In Beijing, Sandstorms Stir Concerns Over 2008 Olympics
Desert winds have dumped 300,000 tons of sand and dust on the Chinese capital this week, turning gray rooftops yellow and forcing residents to wear surgical masks. But officials said Thursday they were confident nature would not disrupt plans to host environmentally “green” Olympic Games in 2008.
“The Olympics will be in August; the sandstorms usually hit Beijing in the months of March, April and May,” said Liu Tuo, deputy director of the Chinese State Forestry Administration’s sandstorm-control agency, at a news briefing. “Even if there are sandstorms in 2008, we have reason to be confident that the situation will not be as severe as it is now, because we are making efforts to improve the situation and they should be paying off.”
Though Olympic athletes and spectators from around the world may be lucky enough to miss the storms, Chinese officials know it could be a long time before Beijing residents can be free from the annual plague.
“Given the millions of square kilometers of desert in China, they will continue to be a source of sandstorms in the future, and we cannot cherish unrealistic expectations this problem will vanish overnight,” said Yang Weixi, chief engineer of China’s Desertification Control Center.
Nearly one-fifth of China’s landmass is desert. Soil erosion caused by overgrazing, farming and deforestation has exacerbated the desertification, especially in the country’s arid northwest.

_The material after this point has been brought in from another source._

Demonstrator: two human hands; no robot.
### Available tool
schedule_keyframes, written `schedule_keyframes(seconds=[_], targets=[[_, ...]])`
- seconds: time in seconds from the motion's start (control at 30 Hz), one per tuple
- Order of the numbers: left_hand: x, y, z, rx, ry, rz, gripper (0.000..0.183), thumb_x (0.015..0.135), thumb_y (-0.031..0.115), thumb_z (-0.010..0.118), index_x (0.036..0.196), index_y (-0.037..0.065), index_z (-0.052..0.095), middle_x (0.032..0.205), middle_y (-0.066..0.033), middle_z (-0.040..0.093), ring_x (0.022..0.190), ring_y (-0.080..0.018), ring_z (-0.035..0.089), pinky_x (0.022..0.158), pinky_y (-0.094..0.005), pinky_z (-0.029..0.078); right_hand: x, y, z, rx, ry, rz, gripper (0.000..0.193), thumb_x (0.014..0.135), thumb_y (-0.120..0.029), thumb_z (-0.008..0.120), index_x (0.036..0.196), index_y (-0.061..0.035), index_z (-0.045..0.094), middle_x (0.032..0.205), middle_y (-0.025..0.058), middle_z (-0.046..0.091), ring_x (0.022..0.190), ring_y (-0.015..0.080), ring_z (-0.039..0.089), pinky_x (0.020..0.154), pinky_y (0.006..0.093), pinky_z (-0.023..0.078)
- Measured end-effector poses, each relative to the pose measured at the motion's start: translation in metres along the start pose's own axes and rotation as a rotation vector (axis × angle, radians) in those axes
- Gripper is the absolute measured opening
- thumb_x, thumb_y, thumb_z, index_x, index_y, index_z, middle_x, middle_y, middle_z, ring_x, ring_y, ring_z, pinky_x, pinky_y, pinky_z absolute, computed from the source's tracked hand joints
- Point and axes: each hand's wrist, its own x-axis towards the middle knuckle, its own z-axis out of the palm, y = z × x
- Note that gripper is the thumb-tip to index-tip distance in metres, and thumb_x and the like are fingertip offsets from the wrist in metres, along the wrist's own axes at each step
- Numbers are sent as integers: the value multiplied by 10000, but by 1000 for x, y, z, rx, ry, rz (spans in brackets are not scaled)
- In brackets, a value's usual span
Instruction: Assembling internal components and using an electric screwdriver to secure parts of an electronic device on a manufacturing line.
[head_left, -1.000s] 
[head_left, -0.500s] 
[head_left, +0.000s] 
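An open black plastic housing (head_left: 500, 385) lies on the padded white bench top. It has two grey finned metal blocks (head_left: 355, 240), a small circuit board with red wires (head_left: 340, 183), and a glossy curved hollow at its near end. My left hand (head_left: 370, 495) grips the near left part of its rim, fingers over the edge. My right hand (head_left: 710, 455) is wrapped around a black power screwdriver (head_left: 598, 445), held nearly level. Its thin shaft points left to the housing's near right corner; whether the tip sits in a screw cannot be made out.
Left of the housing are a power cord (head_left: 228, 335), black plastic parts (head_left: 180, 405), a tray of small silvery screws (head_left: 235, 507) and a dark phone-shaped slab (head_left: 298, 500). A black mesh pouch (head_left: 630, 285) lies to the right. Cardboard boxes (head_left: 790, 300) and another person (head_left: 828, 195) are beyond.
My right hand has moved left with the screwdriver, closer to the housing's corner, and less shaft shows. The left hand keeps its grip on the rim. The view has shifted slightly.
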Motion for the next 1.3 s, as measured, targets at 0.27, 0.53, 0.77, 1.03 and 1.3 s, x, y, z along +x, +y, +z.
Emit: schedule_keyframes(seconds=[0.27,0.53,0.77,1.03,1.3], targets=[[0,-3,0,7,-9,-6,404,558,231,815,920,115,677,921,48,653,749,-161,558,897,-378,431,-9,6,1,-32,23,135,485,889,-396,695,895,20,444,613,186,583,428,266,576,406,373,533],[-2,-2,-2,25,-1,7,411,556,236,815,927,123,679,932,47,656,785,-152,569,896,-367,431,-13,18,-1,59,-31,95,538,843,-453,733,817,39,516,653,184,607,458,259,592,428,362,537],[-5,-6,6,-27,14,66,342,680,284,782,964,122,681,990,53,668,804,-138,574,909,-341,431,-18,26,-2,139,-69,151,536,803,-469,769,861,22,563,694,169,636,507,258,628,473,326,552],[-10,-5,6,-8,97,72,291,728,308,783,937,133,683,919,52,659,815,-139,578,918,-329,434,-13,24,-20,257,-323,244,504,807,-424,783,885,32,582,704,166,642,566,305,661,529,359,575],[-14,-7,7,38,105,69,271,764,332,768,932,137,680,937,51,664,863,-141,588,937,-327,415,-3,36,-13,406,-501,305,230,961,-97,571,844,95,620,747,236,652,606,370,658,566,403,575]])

Situated at the foot of an encroaching Gobi Desert, Beijing has been struck by 10 sandstorms since February, the worst record in five years. Those storms have come despite efforts to create greenbelts to shield the city from the dry tempests.
Beijing’s pollution is intensified by its ever-growing traffic congestion and ubiquitous construction sites, the product of a furious real estate boom ahead of the highly anticipated Olympic Games.
The capital has recorded only 56 “blue sky” days with relatively clean and clear air this year, 16 fewer than at this time last year. That makes it tough for the city to meet its goal of seeing 230 clean-air days a year to be truly considered the home of a green Olympics.
The sandstorms this year have been so bad that even China’s premier has taken notice.
“Comrades, we cannot just sit in meetings behind closed doors. The sandy weather in Beijing has already raged outside for more than 10 days,” the official New China News Agency quoted Premier Wen Jiabao as saying during a national conference on the environment this week. “Besides climatic factors, it reflects the critical environmental situation we are facing.”
Wen Bo, the Beijing representative for the San Francisco-based group Pacific Environment, said that in some ways the recent sandstorms were a blessing in disguise.
“China’s environment has been deteriorating a long time; the government had in the past mostly ignored the problem,” said Wen, who is not related to the premier. “If Beijing is not hit by the sandstorms, then officials could not feel firsthand how bad the situation is and really treat it as a wake-up call.”